### About this task:
What is needed is an exact copy of the data that follows.

Given information Start Marker

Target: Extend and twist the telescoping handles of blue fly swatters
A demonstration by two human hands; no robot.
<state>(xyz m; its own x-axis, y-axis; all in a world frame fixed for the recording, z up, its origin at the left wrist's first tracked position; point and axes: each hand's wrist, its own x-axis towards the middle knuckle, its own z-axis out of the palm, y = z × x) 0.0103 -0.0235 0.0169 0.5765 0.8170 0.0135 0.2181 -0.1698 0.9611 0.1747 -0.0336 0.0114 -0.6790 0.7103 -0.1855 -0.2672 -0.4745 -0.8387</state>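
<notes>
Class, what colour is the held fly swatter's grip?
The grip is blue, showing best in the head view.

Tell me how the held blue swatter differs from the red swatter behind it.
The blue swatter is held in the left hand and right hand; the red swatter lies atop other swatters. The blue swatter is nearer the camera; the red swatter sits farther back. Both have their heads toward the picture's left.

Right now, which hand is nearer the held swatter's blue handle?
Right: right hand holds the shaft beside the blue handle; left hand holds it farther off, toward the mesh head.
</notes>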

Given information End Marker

### Expected output:
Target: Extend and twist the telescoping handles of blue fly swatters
A demonstration by two human hands; no robot.
<state>(xyz m; its own x-axis, y-axis; all in a world frame fixed for the recording, z up, its origin at the left wrist's first tracked position; point and axes: each hand's wrist, its own x-axis towards the middle knuckle, its own z-axis out of the palm, y = z × x) 0.0103 -0.0235 0.0169 0.5765 0.8170 0.0135 0.2181 -0.1698 0.9611 0.1747 -0.0336 0.0114 -0.6790 0.7103 -0.1855 -0.2672 -0.4745 -0.8387</state>
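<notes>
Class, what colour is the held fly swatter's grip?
The grip is blue, showing best in the head view.

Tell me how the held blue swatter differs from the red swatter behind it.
The blue swatter is held in the left hand and right hand; the red swatter lies atop other swatters. The blue swatter is nearer the camera; the red swatter sits farther back. Both have their heads toward the picture's left.

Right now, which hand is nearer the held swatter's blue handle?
Right: right hand holds the shaft beside the blue handle; left hand holds it farther off, toward the mesh head.
</notes>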

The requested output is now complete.